# Activity:
Restate all entries exactly. Skip the images.

# Data for this exercise:
◇ ◇ ◇ ◇

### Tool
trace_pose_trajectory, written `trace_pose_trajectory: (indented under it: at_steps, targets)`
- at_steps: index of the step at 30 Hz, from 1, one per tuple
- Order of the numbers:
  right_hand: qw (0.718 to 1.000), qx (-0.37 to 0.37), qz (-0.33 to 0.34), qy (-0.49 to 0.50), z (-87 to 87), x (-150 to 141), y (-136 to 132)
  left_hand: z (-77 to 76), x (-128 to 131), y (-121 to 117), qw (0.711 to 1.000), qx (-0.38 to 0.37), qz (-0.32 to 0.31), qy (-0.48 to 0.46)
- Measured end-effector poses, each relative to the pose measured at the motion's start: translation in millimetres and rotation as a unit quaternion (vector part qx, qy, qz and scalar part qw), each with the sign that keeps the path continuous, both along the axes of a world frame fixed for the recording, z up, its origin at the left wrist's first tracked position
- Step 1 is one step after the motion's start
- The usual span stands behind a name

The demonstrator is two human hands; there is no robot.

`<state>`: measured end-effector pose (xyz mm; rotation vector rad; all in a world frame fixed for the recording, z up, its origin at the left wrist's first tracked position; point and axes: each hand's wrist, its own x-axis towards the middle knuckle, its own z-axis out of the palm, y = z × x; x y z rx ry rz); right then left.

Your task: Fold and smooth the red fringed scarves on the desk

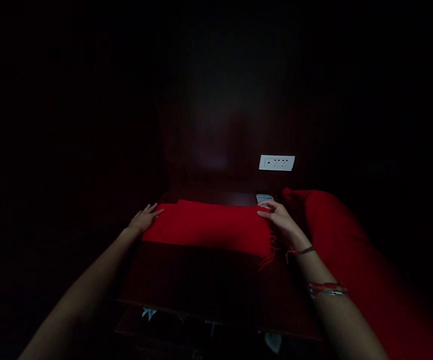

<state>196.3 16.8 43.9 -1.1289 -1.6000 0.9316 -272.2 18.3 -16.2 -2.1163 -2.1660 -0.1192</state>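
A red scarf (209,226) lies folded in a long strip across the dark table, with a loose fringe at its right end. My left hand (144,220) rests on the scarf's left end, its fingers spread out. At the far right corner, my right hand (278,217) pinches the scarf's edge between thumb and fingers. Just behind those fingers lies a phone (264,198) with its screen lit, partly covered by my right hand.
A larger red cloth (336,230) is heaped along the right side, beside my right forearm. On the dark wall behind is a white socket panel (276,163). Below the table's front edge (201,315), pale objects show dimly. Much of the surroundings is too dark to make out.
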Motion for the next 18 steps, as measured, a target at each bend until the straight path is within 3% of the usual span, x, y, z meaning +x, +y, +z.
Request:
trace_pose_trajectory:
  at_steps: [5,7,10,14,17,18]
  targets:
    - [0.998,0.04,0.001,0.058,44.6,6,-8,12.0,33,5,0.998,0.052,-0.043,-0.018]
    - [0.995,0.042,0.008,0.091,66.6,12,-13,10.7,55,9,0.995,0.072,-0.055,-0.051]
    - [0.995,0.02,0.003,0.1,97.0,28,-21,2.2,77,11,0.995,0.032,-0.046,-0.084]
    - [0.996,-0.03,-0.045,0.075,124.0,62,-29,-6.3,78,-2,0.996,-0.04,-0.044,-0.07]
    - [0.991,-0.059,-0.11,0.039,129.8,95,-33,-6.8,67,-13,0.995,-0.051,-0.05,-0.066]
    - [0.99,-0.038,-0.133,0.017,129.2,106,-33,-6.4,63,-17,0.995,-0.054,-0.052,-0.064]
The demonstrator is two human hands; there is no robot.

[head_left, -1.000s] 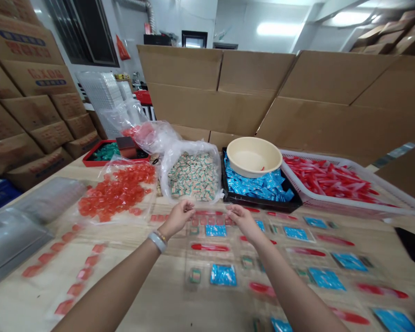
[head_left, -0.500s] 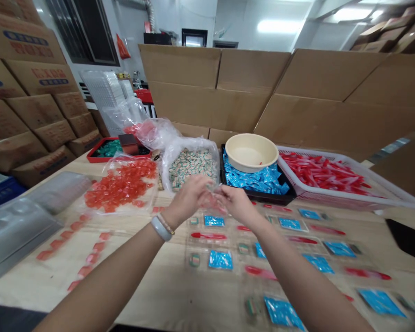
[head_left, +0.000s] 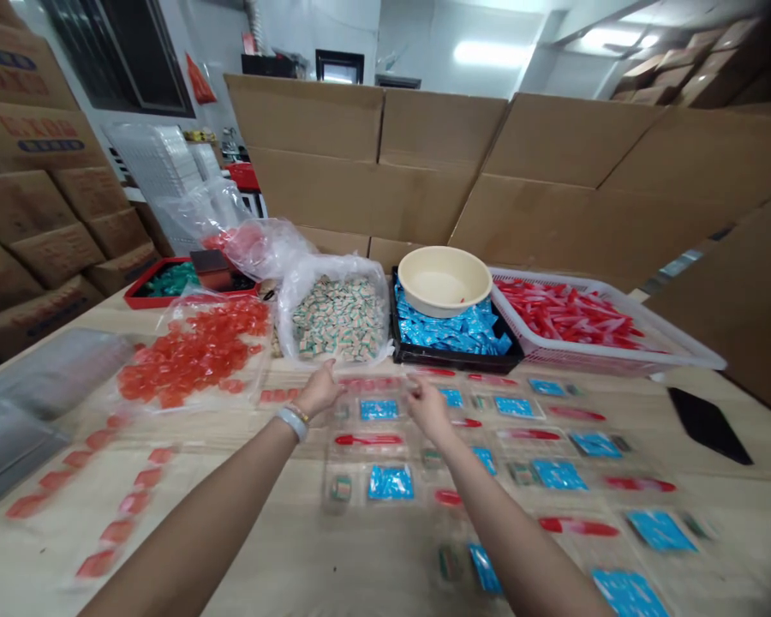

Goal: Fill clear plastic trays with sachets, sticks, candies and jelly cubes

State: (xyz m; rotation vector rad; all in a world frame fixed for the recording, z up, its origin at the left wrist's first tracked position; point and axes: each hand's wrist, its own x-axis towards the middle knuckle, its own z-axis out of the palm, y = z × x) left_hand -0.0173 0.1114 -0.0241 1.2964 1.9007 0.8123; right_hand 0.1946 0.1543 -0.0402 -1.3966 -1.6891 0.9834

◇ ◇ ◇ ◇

# Output below:
### Tool
trace_pose_trajectory, written `trace_pose_trajectory: (indented under it: at_steps, targets)`
- at_steps: index of the step at 30 Hz, from 1, one per tuple
- Order of the numbers:
  right_hand: qw (0.718 to 1.000), qx (-0.37 to 0.37), qz (-0.33 to 0.34), qy (-0.49 to 0.50), z (-87 to 87), x (-150 to 141), y (-136 to 132)
  left_hand: z (-77 to 76), x (-128 to 131), y (-121 to 117), qw (0.711 to 1.000), qx (-0.38 to 0.37), qz (-0.32 to 0.31), qy (-0.48 to 0.46)
- Measured end-effector poses, each relative to the pose measured at the motion's start: translation in millimetres and rotation as a unit quaternion (vector part qx, qy, qz and scalar part qw), each with the sign that keeps the path continuous, both along the axes of a world frame fixed for the recording, z up, its origin at the left wrist's first tracked position
- Step 1 is one step after the motion's start
- The usual span stands behind a name

The demonstrator is two human hands; there is no robot.

`<state>`: measured end-effector pose (xyz mm; rotation vector rad; all in a world frame fixed for the recording, z up, its origin at the left wrist's first tracked position; point and axes: each hand's wrist, its own x-axis towards the middle knuckle, its own z-axis out of the palm, y = z × x; x y z rx ry rz); right then left.

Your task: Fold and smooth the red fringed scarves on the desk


<state>196.3 16.8 43.9 -1.1289 -1.6000 0.9316 -272.2 18.3 -16.2 -2.1163 -2.1660 -0.1192</state>
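A red scarf (209,226) lies folded in a long strip across the dark table, with a loose fringe at its right end. My left hand (144,220) rests on the scarf's left end, its fingers spread out. At the far right corner, my right hand (278,217) pinches the scarf's edge between thumb and fingers. Just behind those fingers lies a phone (264,198) with its screen lit, partly covered by my right hand.
A larger red cloth (336,230) is heaped along the right side, beside my right forearm. On the dark wall behind is a white socket panel (276,163). Below the table's front edge (201,315), pale objects show dimly. Much of the surroundings is too dark to make out.
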Motion for the next 18 steps, as measured, a target at each bend until the straight path is within 3% of the usual span, x, y, z meaning +x, +y, +z.
Request:
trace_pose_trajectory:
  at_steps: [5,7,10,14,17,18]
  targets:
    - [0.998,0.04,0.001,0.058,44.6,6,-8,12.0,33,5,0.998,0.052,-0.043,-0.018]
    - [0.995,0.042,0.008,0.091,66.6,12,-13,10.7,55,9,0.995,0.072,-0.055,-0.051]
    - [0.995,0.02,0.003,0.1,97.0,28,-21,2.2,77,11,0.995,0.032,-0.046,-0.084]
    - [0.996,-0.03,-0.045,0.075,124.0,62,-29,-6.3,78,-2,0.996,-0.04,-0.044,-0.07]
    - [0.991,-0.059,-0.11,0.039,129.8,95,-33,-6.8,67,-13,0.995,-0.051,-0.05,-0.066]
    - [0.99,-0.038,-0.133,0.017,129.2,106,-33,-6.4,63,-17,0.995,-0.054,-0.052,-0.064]
The demonstrator is two human hands; there is no robot.

[head_left, -1.000s] 
[head_left, -0.500s] 
[head_left, +0.000s] 

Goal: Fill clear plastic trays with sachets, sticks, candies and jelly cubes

State: (xyz m; rotation vector rad; all in a world frame fixed for the recording, z up, its origin at the left wrist's first tracked position; point and axes: each hand's wrist, its own x-axis towards the middle knuckle, its own z-axis out of the palm, y = z × x) left_hand -0.0173 0.1114 -0.0241 1.2964 1.9007 0.8123; right_hand 0.1946 0.1543 -0.0402 -1.3966 -1.6891 0.9834

With the answer given, the exercise is complete.